# [TASK DESCRIPTION]
Repeat only the lines below from the one containing "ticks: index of" through the one containing "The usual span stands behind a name", inclusive, exactly as written.

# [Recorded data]
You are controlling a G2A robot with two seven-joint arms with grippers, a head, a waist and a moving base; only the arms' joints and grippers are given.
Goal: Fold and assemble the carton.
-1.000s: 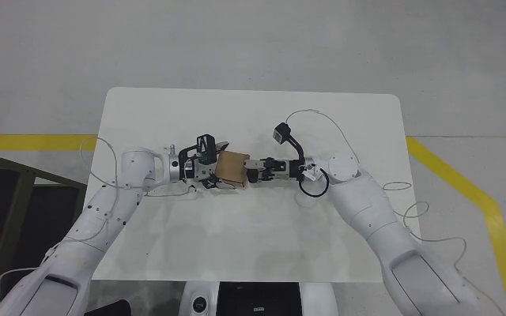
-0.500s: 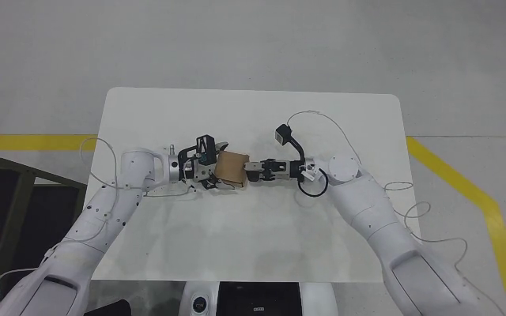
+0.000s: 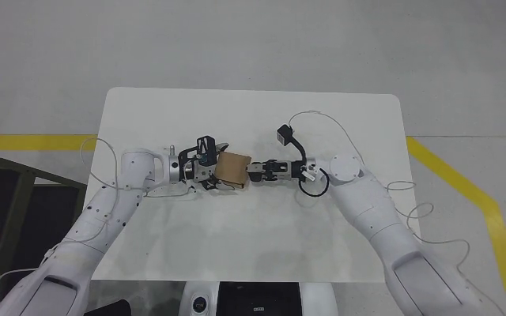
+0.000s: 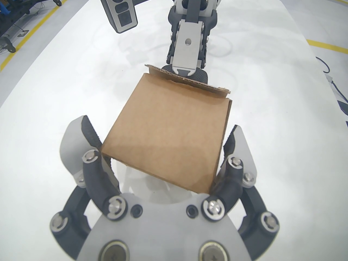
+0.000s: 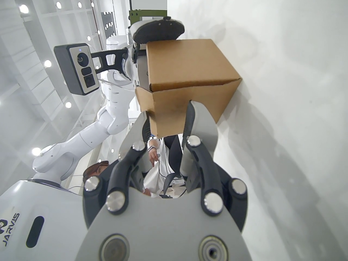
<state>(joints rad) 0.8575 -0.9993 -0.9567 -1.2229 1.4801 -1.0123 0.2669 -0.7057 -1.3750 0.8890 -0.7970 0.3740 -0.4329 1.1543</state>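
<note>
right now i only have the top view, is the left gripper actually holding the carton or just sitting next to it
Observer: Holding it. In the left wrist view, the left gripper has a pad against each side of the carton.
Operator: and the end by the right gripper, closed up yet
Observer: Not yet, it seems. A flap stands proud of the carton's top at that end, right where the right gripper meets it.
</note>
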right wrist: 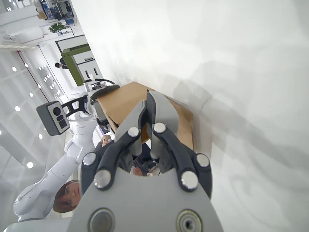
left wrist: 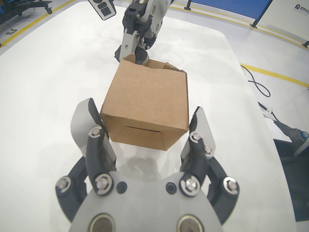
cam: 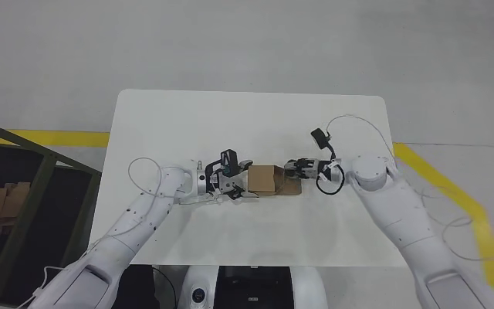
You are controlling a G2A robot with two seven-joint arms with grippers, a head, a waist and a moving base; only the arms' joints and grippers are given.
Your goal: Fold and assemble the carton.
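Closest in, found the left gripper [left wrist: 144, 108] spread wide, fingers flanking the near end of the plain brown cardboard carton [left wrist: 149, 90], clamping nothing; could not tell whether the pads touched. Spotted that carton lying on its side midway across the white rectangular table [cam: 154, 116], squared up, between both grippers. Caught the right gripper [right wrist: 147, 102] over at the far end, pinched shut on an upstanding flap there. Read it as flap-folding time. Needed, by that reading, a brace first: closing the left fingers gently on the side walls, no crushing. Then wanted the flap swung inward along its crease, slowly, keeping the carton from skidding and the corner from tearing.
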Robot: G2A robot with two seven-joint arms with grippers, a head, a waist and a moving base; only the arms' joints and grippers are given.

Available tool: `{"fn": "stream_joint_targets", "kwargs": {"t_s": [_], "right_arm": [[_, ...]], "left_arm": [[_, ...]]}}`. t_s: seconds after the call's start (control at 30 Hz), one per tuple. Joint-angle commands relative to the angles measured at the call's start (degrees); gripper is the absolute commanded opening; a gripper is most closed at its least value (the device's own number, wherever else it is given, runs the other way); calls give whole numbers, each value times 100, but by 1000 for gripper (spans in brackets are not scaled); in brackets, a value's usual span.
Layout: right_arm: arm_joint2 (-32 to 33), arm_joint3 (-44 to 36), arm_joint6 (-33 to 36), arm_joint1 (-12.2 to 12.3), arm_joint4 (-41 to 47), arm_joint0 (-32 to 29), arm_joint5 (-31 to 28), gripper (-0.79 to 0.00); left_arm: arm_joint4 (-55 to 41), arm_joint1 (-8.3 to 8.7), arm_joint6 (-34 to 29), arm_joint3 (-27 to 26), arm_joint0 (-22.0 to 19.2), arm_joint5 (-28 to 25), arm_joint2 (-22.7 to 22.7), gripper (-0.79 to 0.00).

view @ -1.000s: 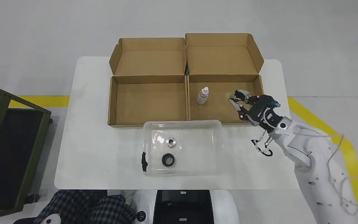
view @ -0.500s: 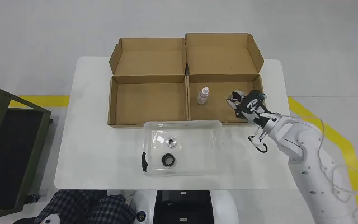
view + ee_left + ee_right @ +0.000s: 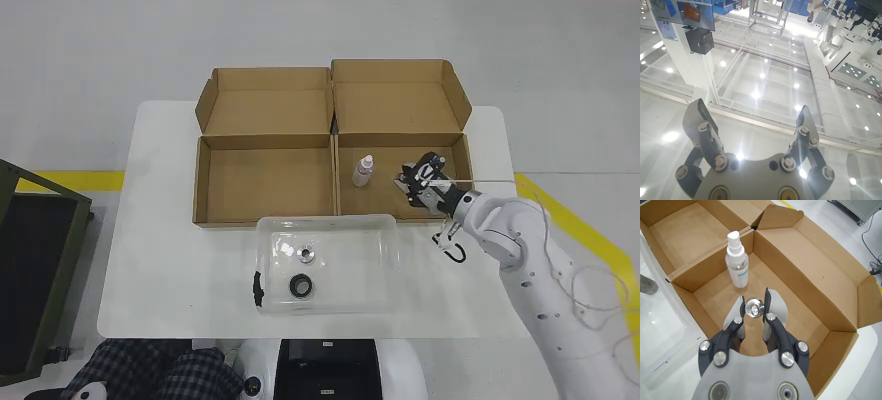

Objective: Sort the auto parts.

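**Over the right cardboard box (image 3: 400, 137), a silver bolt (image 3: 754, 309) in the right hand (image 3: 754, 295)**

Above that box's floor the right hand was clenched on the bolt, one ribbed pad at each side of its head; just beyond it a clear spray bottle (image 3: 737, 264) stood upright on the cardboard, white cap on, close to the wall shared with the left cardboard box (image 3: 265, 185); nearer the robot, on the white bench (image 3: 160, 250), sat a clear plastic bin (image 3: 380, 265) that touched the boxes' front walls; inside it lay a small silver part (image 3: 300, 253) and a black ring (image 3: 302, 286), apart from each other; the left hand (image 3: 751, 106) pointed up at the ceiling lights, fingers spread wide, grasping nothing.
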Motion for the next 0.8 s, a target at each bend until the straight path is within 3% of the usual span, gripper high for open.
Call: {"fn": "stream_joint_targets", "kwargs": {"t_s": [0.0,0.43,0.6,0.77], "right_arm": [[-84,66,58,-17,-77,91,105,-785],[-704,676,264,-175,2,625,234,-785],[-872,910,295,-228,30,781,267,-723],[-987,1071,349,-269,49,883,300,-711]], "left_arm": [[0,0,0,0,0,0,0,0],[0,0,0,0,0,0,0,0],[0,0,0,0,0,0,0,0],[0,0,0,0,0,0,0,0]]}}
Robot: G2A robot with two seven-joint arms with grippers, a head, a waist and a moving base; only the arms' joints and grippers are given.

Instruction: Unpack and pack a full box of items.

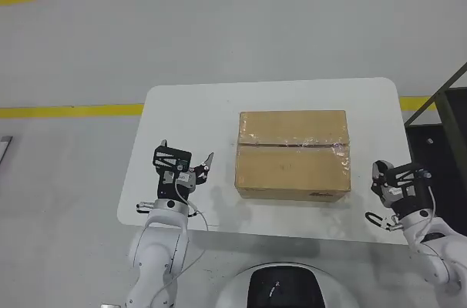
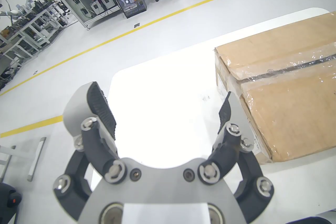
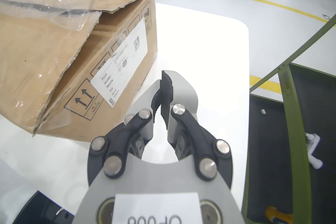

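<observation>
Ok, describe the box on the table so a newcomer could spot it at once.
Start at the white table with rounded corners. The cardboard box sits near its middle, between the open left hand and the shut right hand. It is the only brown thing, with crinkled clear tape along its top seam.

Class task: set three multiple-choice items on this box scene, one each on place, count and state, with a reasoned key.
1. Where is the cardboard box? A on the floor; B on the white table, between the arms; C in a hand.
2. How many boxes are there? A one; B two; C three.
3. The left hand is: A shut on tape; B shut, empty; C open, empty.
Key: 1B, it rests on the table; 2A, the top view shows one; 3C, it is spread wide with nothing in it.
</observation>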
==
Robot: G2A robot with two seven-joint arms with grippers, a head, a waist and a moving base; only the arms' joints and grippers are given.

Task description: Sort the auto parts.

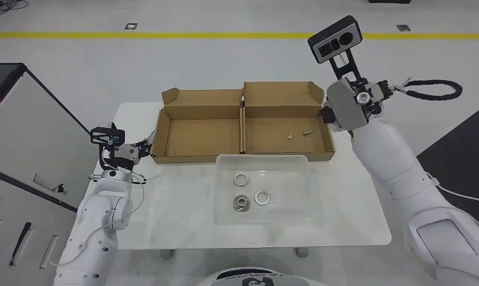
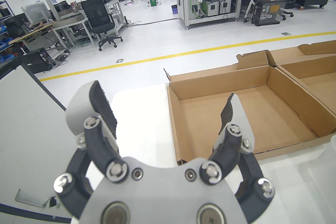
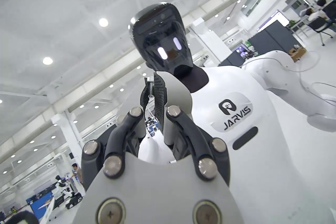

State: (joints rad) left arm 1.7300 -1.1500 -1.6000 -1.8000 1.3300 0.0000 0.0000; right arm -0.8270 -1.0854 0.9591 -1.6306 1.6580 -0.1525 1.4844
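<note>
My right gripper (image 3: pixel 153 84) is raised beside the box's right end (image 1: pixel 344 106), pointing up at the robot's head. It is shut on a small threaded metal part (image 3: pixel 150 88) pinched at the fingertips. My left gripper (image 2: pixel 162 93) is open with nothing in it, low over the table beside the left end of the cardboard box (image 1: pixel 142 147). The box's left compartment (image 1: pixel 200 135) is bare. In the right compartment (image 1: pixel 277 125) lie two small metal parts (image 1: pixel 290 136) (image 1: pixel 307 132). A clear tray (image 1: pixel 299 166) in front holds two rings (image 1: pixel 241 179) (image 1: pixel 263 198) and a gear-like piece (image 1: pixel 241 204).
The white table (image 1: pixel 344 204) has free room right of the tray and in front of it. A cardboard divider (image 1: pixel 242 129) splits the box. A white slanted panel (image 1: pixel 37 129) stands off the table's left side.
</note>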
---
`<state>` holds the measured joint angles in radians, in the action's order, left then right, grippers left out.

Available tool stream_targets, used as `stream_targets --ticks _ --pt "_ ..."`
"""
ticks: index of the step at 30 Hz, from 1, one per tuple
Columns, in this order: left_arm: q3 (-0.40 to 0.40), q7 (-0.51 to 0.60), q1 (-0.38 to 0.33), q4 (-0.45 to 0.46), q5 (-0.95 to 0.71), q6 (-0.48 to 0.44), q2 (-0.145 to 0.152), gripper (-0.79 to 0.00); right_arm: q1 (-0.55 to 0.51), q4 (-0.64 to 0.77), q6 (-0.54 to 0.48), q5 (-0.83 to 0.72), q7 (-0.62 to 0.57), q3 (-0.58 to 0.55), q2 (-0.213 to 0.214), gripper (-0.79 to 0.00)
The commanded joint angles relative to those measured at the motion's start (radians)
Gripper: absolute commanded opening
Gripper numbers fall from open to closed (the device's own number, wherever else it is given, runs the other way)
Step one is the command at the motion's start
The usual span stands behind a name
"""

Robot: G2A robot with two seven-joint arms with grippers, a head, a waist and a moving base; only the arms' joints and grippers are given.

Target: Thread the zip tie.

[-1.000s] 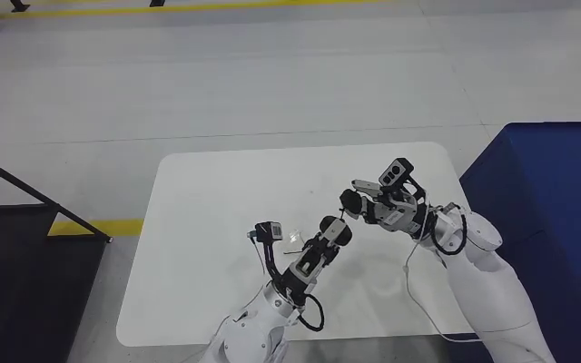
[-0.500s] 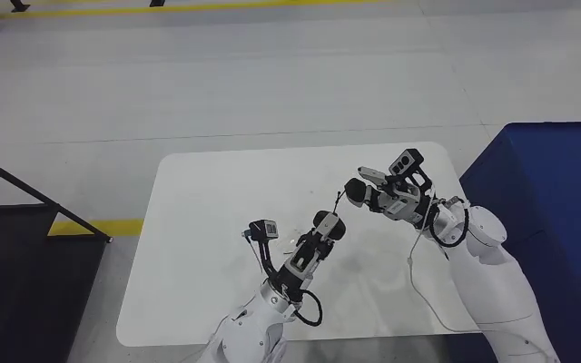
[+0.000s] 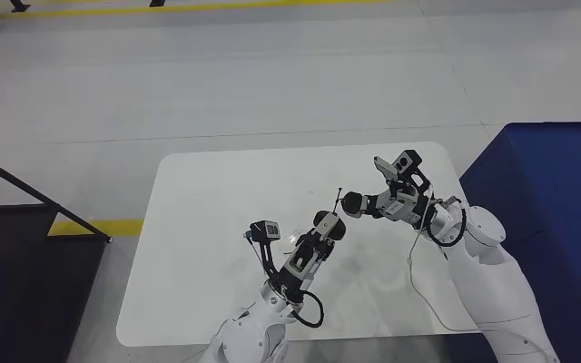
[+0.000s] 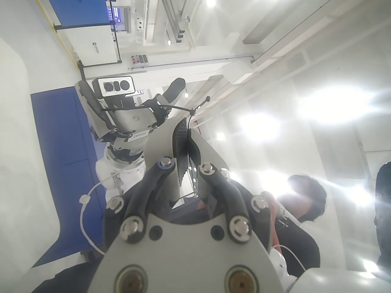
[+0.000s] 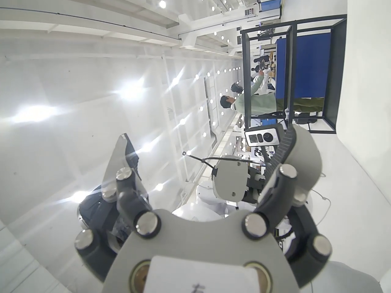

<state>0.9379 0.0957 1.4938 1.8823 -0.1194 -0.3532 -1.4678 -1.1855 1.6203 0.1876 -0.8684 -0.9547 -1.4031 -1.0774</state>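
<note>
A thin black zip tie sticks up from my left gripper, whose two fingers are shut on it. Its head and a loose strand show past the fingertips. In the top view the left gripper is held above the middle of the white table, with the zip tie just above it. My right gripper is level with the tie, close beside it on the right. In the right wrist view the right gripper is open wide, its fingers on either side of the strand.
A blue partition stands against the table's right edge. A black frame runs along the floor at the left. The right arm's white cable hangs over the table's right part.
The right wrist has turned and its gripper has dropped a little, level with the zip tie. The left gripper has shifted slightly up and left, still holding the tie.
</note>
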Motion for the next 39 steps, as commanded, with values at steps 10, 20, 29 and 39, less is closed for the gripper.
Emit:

# [TASK OUTPUT]
ticks: index of the step at 30 Hz, from 1, one per tuple
Columns, in this order: left_arm: q3 (-0.40 to 0.40), q7 (-0.51 to 0.60), q1 (-0.38 to 0.33), q4 (-0.45 to 0.46), q5 (-0.95 to 0.71), q6 (-0.48 to 0.44), q2 (-0.145 to 0.152), gripper (-0.79 to 0.00); right_arm: q1 (-0.55 to 0.51), q4 (-0.64 to 0.77), q6 (-0.54 to 0.48), q5 (-0.83 to 0.72), q7 (-0.62 to 0.57), q3 (-0.58 to 0.55), q2 (-0.213 to 0.214), gripper (-0.79 to 0.00)
The commanded joint angles relative to those measured at the motion's start (radians)
Gripper: absolute commanded opening
Gripper numbers fall from open to closed (the device's own number, wherever else it is given, runs the other way)
Step one is the command at the motion's start
The usual span stands behind a name

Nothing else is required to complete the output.